◆ INSTRUCTIONS TO FOLLOW
From the line containing "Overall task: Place" down to the line containing "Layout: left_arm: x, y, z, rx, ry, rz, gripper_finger", copy out the entries below exactly, both lines included, and nothing else; pictures do not belong in the copy.

Data records:
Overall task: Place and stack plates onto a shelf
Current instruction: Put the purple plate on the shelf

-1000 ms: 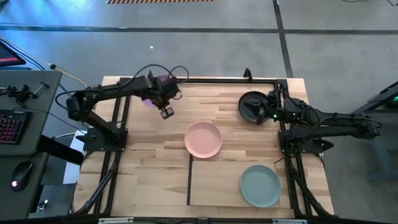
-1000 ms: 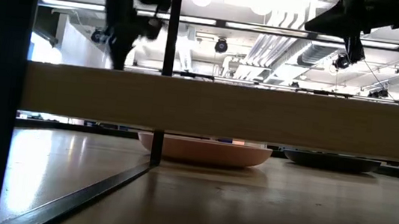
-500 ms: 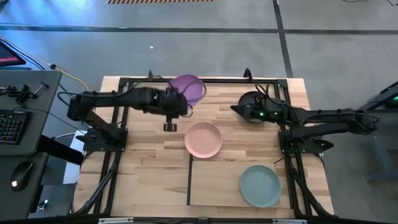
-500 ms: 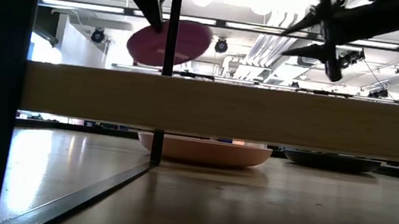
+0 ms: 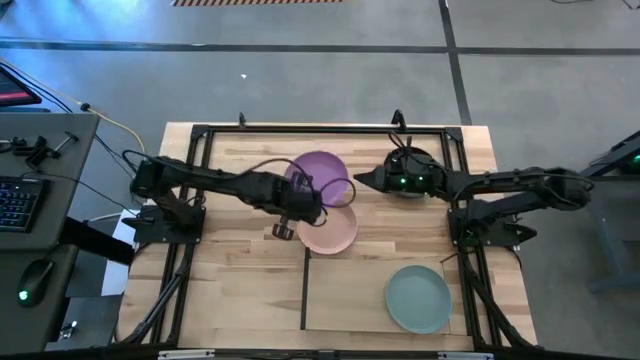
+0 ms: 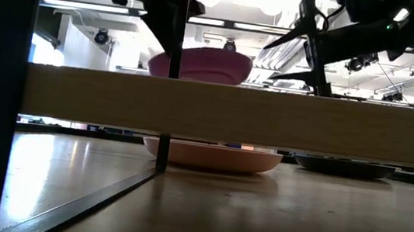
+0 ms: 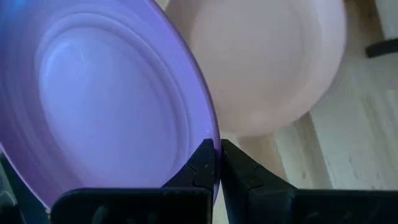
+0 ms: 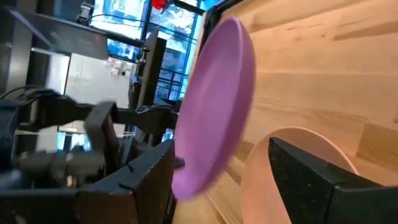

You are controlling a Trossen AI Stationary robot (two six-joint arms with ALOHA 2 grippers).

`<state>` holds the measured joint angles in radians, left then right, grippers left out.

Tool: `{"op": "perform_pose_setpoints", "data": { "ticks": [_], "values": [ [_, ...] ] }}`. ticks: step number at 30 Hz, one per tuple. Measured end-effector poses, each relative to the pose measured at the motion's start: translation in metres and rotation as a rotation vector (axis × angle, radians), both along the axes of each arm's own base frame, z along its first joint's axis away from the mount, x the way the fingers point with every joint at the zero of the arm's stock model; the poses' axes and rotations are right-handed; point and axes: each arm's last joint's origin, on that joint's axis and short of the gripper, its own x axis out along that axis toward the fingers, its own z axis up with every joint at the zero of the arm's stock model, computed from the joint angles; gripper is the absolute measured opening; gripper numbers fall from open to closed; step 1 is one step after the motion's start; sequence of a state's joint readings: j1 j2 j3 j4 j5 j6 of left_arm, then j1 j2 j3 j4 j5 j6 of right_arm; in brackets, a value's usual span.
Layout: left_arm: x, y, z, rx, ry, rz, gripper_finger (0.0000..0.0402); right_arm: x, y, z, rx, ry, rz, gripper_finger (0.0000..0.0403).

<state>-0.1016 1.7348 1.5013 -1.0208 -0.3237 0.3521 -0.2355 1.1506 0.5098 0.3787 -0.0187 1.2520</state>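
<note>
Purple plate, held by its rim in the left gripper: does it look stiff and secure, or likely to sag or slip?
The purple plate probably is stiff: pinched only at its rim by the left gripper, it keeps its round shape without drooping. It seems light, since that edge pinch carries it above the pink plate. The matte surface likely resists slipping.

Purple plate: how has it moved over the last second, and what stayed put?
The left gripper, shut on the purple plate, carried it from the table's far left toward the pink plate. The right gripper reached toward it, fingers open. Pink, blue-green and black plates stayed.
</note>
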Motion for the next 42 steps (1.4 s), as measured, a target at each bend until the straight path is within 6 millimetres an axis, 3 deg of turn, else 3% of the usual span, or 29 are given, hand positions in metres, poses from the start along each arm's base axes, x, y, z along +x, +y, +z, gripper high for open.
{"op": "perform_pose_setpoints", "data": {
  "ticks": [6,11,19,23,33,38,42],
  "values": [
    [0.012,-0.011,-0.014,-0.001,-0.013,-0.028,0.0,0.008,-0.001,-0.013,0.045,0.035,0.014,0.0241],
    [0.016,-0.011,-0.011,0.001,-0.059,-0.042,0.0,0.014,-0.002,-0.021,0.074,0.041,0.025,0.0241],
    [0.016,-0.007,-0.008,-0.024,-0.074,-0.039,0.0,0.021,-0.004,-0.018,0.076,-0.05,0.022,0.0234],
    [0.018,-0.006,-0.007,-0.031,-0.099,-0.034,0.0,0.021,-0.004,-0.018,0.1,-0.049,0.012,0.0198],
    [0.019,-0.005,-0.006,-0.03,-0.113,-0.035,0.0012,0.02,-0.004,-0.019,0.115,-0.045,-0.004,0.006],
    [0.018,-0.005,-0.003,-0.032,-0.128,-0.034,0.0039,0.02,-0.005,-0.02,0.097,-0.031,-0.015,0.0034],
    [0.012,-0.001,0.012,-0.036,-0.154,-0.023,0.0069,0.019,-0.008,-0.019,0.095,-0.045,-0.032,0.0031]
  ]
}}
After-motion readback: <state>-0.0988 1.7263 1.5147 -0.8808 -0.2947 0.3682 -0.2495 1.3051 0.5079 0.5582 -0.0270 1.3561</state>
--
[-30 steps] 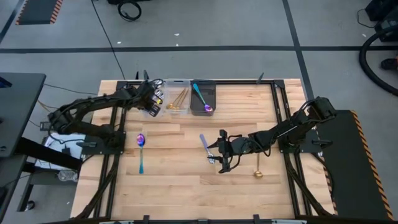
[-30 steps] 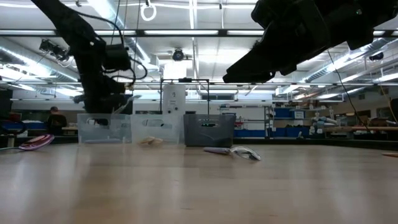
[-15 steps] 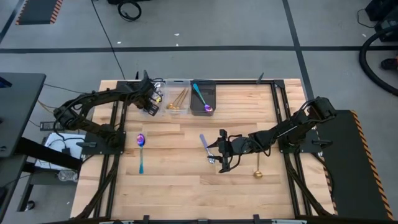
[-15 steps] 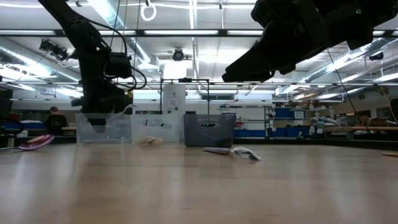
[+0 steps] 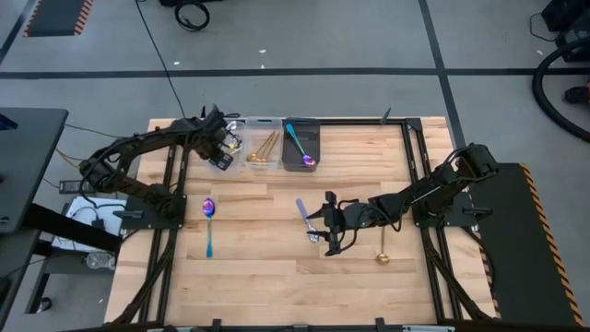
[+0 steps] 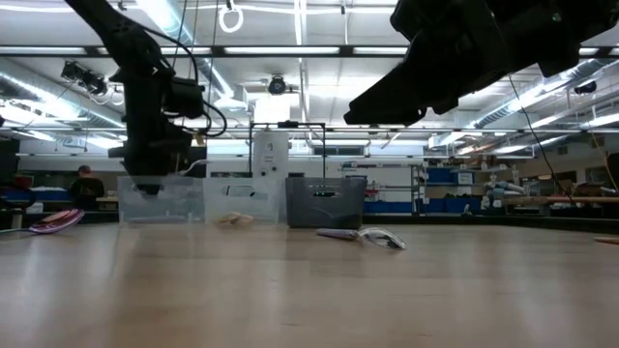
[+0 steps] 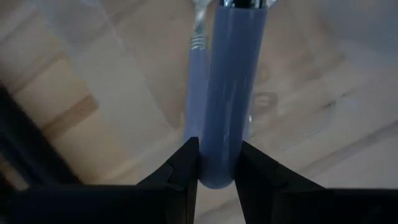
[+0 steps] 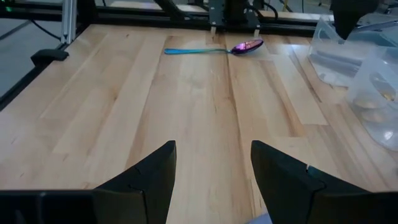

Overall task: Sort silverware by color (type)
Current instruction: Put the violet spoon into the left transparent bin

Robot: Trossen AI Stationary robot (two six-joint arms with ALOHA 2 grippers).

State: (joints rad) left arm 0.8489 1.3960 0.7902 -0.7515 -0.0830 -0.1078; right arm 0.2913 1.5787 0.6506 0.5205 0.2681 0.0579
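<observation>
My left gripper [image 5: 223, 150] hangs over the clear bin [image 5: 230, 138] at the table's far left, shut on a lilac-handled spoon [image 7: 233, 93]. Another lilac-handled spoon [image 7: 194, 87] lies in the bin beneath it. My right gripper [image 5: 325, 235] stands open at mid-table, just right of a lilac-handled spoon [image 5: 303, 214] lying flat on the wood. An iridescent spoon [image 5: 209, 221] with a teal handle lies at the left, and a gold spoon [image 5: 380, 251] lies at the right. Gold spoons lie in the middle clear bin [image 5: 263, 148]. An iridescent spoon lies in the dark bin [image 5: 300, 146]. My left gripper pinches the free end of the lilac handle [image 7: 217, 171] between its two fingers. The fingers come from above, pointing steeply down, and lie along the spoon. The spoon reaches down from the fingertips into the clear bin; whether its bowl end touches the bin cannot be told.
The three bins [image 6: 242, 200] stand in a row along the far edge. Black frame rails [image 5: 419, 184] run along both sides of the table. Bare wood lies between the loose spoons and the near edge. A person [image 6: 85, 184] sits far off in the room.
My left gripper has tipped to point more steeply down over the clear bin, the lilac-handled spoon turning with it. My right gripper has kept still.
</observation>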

◆ FINAL ANSWER
Overall task: Place and stack plates onto a shelf
Current instruction: Put the purple plate on the shelf

-1000 ms: 
-1000 ms: 
-500 ms: 
-500 ms: 
+0 ms: 
+0 ms: 
+0 ms: 
+0 ms: 

You are controlling a Trossen AI Stationary robot (two six-joint arms with ALOHA 2 grippers).

`<state>` holds the measured joint angles in radians, left then right, grippers left out.

Tool: `{"op": "perform_pose_setpoints", "data": { "ticks": [_], "values": [ [_, ...] ] }}`. ticks: step number at 30 Hz, one per tuple. Measured end-effector poses, each relative to the pose measured at the motion's start: translation in metres and rotation as a rotation vector (axis × angle, radians), both along the axes of each arm's own base frame, z along its first joint's axis away from the mount, x the way the fingers point with every joint at the zero of the arm's stock model; the poses' axes and rotations are right-handed; point and axes: each arm's last joint's origin, on that joint's axis and short of the gripper, its own x axis out along that axis toward the fingers, its own z axis up with every joint at the zero of the arm's stock model, computed from the joint angles; gripper is the absolute measured opening; gripper numbers fall from open to closed; step 1 is one step after the motion's start; sequence of a state's joint readings: j1 j2 j3 j4 j5 j6 of left_arm, then j1 j2 j3 j4 j5 j6 of right_arm; in brackets, a value's usual span.
Layout: left_arm: x, y, z, rx, ry, rz, gripper_finger (0.0000..0.0402); right_arm: x, y, z, rx, ry, rz, gripper_finger (0.0000..0.0403).

There is no more output to give.